Data excerpts:
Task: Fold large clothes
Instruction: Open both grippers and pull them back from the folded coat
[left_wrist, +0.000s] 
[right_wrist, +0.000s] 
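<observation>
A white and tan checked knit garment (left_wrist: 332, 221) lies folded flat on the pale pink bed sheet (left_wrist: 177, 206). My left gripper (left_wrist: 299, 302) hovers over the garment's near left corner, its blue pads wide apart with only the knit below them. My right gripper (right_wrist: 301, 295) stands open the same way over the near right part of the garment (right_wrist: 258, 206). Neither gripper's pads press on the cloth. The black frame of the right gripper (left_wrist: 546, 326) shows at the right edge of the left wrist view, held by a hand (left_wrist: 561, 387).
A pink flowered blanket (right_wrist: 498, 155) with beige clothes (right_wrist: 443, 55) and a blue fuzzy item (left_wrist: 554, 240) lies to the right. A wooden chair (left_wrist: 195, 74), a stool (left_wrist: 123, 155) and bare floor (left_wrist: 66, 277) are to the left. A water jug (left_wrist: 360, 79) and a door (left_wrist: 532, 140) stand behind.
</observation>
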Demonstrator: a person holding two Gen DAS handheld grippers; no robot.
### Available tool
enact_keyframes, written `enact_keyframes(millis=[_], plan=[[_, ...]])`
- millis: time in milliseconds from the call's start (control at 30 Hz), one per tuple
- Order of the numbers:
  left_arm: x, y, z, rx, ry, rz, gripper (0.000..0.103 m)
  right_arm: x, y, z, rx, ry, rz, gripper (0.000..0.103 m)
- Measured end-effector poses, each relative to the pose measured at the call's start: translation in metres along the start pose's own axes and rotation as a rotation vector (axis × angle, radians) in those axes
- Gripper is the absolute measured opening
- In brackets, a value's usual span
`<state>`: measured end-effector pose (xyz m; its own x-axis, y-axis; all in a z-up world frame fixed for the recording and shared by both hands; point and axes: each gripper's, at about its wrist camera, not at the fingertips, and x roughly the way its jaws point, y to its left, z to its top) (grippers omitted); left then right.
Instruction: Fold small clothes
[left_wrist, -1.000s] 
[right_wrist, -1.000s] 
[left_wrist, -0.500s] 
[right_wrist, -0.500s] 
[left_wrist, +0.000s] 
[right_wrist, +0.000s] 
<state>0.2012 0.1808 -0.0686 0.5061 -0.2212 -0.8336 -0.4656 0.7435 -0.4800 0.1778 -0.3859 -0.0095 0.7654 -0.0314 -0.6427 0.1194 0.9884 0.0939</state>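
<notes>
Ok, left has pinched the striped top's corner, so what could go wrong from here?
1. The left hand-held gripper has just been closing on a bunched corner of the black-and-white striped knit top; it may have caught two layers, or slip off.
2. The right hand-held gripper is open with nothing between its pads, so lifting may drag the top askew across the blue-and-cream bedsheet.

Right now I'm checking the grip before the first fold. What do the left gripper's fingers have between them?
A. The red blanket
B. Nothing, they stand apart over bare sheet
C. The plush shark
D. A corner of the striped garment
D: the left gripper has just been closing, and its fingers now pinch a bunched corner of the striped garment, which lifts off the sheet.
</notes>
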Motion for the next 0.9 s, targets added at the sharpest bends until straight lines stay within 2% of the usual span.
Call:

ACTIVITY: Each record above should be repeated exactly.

SOLUTION FOR THIS EXERCISE:
Task: Fold large clothes
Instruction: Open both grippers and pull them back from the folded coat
[left_wrist, +0.000s] 
[right_wrist, +0.000s] 
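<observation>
A white and tan checked knit garment (left_wrist: 332, 221) lies folded flat on the pale pink bed sheet (left_wrist: 177, 206). My left gripper (left_wrist: 299, 302) hovers over the garment's near left corner, its blue pads wide apart with only the knit below them. My right gripper (right_wrist: 301, 295) stands open the same way over the near right part of the garment (right_wrist: 258, 206). Neither gripper's pads press on the cloth. The black frame of the right gripper (left_wrist: 546, 326) shows at the right edge of the left wrist view, held by a hand (left_wrist: 561, 387).
A pink flowered blanket (right_wrist: 498, 155) with beige clothes (right_wrist: 443, 55) and a blue fuzzy item (left_wrist: 554, 240) lies to the right. A wooden chair (left_wrist: 195, 74), a stool (left_wrist: 123, 155) and bare floor (left_wrist: 66, 277) are to the left. A water jug (left_wrist: 360, 79) and a door (left_wrist: 532, 140) stand behind.
</observation>
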Demonstrator: a person holding two Gen DAS handheld grippers; no robot.
### Available tool
enact_keyframes, written `enact_keyframes(millis=[_], plan=[[_, ...]])`
- millis: time in milliseconds from the call's start (control at 30 Hz), one per tuple
- Order of the numbers:
  left_arm: x, y, z, rx, ry, rz, gripper (0.000..0.103 m)
  right_arm: x, y, z, rx, ry, rz, gripper (0.000..0.103 m)
- Measured end-effector poses, each relative to the pose measured at the call's start: translation in metres along the start pose's own axes and rotation as a rotation vector (axis × angle, radians) in those axes
- Gripper is the absolute measured opening
- In brackets, a value's usual span
`<state>`: measured end-effector pose (xyz m; its own x-axis, y-axis; all in a z-up world frame fixed for the recording and shared by both hands; point and axes: each gripper's, at about its wrist camera, not at the fingertips, and x roughly the way its jaws point, y to its left, z to its top) (grippers omitted); left then right.
Instruction: Fold small clothes
[left_wrist, -1.000s] 
[right_wrist, -1.000s] 
[left_wrist, -0.500s] 
[right_wrist, -0.500s] 
[left_wrist, +0.000s] 
[right_wrist, +0.000s] 
<state>0.2012 0.1808 -0.0686 0.5061 -0.2212 -0.8336 -0.4656 0.7435 -0.4800 0.1778 -0.3859 -0.0095 0.7654 -0.0314 -0.6427 0.1194 0.9884 0.0939</state>
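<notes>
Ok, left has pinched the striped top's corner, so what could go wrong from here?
1. The left hand-held gripper has just been closing on a bunched corner of the black-and-white striped knit top; it may have caught two layers, or slip off.
2. The right hand-held gripper is open with nothing between its pads, so lifting may drag the top askew across the blue-and-cream bedsheet.

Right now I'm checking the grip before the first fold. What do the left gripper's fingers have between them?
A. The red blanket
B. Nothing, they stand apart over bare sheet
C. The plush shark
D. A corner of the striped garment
D: the left gripper has just been closing, and its fingers now pinch a bunched corner of the striped garment, which lifts off the sheet.
</notes>
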Motion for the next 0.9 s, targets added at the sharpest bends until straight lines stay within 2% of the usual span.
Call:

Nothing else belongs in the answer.